Brève. Tests PCR : Où va tout ce pognon de dingue ?

Une de mes amies française s’est rendue en France quelques semaines. Elle réside ici à Tenerife et à son arrivée en France elle a été contrainte de payer un test PCR 130 euros puisqu’elle n’avait pas pris la précaution de procéder à ce test avant de se rendre dans le pays. Deux jours avant son retour en Espagne et Tenerife via un vol depuis Barcelone elle a pris ses précautions et a trouvé un laboratoire d’analyse pour procéder à un test PCR effectué moins de trois jours avant son voyage selon la loi espagnole. Encore 130 euros ! Avec un billet A/R Barcelone-Tenerife à 75 euros (c’est un tarif spécial résident) ça fait très cher le billet d’avion … C’est une excellente stratégie pour dissuader qui que ce soit de voyager. Un ménage avec deux enfants ira dans la France profonde plutôt que d’aller dans une contrée étrangère, aussi simple que cela.

Mais où va ce pognon de dingue ? Dans les poches de l’Etat et/ou dans celles des laboratoires d’analyse ? À l’évidence on assiste à la mise en place d’un système mafieux à l’échelle du pays car il y a des millions d’euros à collecter en jouant sur la peur des citoyens complètement décérébrés par la propagande étatique incessante …

Ici à Tenerife le retour d’expérience des élections madrilènes semble avoir eu une conséquence : le couvre-feu est repoussé à 23 heures et les restaurants peuvent à nouveau accueillir leurs clients à l’intérieur. Les terrasses occupant des places de parking seront progressivement supprimées et la seule contrainte restante sera le port du masque dans la rue et les lieux publics fermés comme les supermarchés. Et puis il y aura un nouveau mutant et une nouvelle vague et de nouvelles mesures de restrictions alors qu’en réalité ce virus n’est pas du tout aussi mortel qu’on le prétend dans les médias vendues au pouvoir politique et au grand capital. Il suffit d’examiner le tableau ci-dessous pour s’en rendre compte : les pays européens ont moins bien géré cette crise sanitaire que beaucoup de pays d’Afrique. Ces derniers ont privilégié les traitements précoces et ont évité des catastrophes.

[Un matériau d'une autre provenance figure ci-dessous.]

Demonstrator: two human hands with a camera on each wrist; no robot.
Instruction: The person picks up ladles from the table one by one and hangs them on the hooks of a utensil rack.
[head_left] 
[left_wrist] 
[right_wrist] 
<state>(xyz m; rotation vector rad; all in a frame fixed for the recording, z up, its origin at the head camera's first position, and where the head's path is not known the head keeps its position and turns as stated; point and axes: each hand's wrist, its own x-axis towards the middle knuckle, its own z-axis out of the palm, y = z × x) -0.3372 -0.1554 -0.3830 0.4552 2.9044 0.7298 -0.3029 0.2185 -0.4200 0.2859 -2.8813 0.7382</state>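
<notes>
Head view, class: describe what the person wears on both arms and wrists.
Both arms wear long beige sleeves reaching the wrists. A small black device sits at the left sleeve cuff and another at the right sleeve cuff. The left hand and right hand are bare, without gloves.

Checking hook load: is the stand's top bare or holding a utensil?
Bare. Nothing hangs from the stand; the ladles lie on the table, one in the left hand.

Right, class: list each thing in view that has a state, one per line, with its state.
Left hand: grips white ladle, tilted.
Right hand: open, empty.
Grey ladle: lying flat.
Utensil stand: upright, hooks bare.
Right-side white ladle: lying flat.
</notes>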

Alors la question est encore, au risque de me répéter, où va ce pognon de dingue sachant qu’un appareil rustique à PCR comme il en existait dans tous les laboratoires de biologie moléculaire au début des années 1990 coûte environ 250 euros et que les réactifs, réverse transcriptase puisqu’on doit mesurer un ARN qui doit être converti en ADN double brin, ADN polymérase et nucléotides triphosphate, déjà fabriqués massivement avant l’épidémie, reviennent au bas mot à environ deux euros au grand maximum. Les quelques 128 euros restant enrichissent qui ? C’est une question vers laquelle devraient se pencher des journalistes « conscientisés » comme on a coutume de le dire aujourd’hui. (Illustration : capture d’écran d’une conférence de l’IHU de Marseille)

6 réflexions au sujet de « Brève. Tests PCR : Où va tout ce pognon de dingue ? »

  1. Pour vérifier avec peu de moyens si on est susceptible d’avoir un Covid virulent, rien de plus simple : surveiller sa température (compter 5 €) + mesurer la saturation en oxygène de son hémoglobine avec un oxymètre de pouls (ça coûte en moyenne 15 € sur Amazon, Boulanger, Carrefour, Cdiscount, Darty, …). Coût total de l’investissement : 20 €. Nombre de mesures : + l’infini. Coût de l’analyse : 1 centime d’ € maxi sur une année à comparer aux 130 € de la PCR. Pourquoi s’emmerder avec de la PCR pour la vie de tous les jours quand on n’est ni chercheur ni médecin ? Je croyais que la sécurité sociale était en grave déficit et qu’on avait besoin d’argent pour les hôpitaux, notamment pour les services d’urgence et de réanimation.

  2. Les appareils appelés « thermocycleurs » ont changé de génération depuis les années 90! Ils vont beaucoup plus vite et analysent le produit. Le nombre de tests possibles est multiplié par 100 ou plus. Les manoeuvres de labo divisées par 100. Il faut donc amortir les appareils. Je pense qu’il était inutile de se focaliser sur les PCR alors qu’il existe depuis un an ou plus d’excellents tests apparentés à ELISA. La deuxième erreur, française, est de persister à faire des cycles en nombre trop élevé, ce qui augmente la probabilité de faux positifs.